▶ **Instructions to follow**:
Give back exactly the lines of the data below, starting with the line that has "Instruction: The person" and going on through the line that has "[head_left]".

· · ·

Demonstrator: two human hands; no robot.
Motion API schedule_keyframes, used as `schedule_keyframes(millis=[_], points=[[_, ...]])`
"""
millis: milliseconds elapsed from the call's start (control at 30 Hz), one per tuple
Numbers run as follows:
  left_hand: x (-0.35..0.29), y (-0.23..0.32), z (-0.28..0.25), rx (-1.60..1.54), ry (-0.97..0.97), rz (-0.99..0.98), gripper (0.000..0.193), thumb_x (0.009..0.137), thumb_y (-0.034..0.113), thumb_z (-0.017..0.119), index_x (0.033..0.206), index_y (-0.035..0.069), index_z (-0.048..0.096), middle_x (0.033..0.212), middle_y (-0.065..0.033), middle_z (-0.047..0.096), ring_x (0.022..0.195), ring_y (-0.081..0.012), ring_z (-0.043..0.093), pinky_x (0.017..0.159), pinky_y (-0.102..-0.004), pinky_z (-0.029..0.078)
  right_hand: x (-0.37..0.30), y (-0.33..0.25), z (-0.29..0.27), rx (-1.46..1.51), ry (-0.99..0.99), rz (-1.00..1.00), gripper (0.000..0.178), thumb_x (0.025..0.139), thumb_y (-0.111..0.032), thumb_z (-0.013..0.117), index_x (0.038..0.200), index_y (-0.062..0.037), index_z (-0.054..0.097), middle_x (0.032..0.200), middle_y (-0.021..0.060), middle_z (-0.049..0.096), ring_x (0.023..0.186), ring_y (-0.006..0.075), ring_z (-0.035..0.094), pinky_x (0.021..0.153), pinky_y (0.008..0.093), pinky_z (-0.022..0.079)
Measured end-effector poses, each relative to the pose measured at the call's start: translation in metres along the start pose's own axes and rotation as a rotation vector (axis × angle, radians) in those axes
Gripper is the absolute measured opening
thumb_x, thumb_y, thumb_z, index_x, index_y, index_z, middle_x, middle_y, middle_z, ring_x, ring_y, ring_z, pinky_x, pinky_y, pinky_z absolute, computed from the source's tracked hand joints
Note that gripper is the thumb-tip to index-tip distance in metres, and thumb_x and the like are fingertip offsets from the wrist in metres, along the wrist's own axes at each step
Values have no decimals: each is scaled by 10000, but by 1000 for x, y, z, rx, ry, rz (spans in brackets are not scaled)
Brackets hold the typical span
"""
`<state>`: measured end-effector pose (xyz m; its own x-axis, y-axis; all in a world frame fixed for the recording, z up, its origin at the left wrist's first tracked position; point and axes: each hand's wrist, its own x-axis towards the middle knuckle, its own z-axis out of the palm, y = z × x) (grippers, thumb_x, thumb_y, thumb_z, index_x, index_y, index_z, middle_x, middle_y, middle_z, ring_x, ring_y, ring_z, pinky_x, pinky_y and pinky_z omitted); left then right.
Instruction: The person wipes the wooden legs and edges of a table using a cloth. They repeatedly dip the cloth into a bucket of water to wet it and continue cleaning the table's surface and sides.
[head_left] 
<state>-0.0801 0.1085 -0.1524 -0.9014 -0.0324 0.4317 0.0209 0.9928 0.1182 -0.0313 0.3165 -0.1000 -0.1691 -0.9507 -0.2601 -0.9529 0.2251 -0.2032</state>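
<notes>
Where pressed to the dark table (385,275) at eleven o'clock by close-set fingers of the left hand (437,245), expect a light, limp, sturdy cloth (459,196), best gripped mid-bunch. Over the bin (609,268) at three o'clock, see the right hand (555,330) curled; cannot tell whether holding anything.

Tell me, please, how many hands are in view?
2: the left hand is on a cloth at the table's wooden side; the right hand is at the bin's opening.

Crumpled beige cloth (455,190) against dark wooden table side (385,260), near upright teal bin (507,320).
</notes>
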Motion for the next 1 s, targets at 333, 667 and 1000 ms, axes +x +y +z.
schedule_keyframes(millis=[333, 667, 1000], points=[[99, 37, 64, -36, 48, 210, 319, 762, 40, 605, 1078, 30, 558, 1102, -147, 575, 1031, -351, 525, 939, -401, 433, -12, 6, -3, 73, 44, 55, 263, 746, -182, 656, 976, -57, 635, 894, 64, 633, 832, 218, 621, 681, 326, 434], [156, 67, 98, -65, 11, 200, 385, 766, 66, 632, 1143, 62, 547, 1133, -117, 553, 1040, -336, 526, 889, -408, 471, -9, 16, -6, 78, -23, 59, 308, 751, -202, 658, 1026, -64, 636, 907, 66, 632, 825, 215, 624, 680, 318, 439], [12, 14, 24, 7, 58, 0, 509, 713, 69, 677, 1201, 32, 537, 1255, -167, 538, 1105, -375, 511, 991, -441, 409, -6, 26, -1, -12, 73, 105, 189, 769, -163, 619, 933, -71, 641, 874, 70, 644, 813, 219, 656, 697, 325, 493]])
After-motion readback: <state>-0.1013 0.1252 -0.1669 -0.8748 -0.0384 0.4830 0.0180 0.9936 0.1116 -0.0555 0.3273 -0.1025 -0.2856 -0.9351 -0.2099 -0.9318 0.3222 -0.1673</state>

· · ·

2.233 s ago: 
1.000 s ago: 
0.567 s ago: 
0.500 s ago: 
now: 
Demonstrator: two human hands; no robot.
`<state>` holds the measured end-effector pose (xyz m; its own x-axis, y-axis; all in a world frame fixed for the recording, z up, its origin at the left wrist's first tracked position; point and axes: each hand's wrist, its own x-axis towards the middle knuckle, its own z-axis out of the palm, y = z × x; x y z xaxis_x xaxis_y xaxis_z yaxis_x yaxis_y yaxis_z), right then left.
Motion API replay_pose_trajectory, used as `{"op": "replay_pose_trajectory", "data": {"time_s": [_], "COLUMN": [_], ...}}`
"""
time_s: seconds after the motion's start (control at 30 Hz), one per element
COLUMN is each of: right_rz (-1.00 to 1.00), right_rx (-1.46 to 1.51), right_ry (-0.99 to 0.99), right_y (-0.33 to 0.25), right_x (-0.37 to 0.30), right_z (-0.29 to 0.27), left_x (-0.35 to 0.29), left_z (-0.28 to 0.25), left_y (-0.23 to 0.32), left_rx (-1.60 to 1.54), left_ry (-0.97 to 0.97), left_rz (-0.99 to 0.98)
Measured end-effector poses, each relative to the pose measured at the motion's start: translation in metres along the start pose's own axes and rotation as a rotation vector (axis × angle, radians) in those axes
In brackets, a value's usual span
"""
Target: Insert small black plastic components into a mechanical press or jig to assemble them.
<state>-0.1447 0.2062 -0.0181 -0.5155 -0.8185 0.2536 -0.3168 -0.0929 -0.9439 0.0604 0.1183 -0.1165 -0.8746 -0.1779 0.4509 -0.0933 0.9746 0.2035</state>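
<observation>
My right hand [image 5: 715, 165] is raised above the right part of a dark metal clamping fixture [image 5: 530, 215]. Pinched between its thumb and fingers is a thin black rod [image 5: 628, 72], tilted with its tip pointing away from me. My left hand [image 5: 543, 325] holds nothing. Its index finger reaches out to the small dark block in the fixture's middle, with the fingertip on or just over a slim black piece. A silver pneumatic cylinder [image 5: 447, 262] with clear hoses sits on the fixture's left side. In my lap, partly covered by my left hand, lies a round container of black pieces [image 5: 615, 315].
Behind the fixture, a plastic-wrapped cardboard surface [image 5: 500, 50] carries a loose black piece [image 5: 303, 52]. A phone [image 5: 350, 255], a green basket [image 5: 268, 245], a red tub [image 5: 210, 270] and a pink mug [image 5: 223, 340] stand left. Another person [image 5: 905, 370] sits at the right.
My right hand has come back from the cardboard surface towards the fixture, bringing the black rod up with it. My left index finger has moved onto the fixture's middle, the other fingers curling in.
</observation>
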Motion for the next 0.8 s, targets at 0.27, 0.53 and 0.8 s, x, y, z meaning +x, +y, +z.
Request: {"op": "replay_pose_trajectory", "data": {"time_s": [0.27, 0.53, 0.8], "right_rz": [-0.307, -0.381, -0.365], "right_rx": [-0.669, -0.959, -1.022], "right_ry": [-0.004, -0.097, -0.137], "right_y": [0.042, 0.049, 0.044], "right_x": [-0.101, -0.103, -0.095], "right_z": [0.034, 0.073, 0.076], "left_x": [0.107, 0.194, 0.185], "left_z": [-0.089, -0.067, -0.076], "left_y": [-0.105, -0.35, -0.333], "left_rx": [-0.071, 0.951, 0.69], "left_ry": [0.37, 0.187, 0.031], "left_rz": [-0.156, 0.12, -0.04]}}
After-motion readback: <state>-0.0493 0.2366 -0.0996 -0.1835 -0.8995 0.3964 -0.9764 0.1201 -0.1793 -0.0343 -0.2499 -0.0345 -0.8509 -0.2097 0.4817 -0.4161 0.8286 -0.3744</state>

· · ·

▶ **Response to this task**:
Instruction: The person wipes the wooden legs and edges of a table using a cloth. They repeatedly dip the cloth into a bucket of water to wet it and continue cleaning the table's surface and sides.
[head_left] 

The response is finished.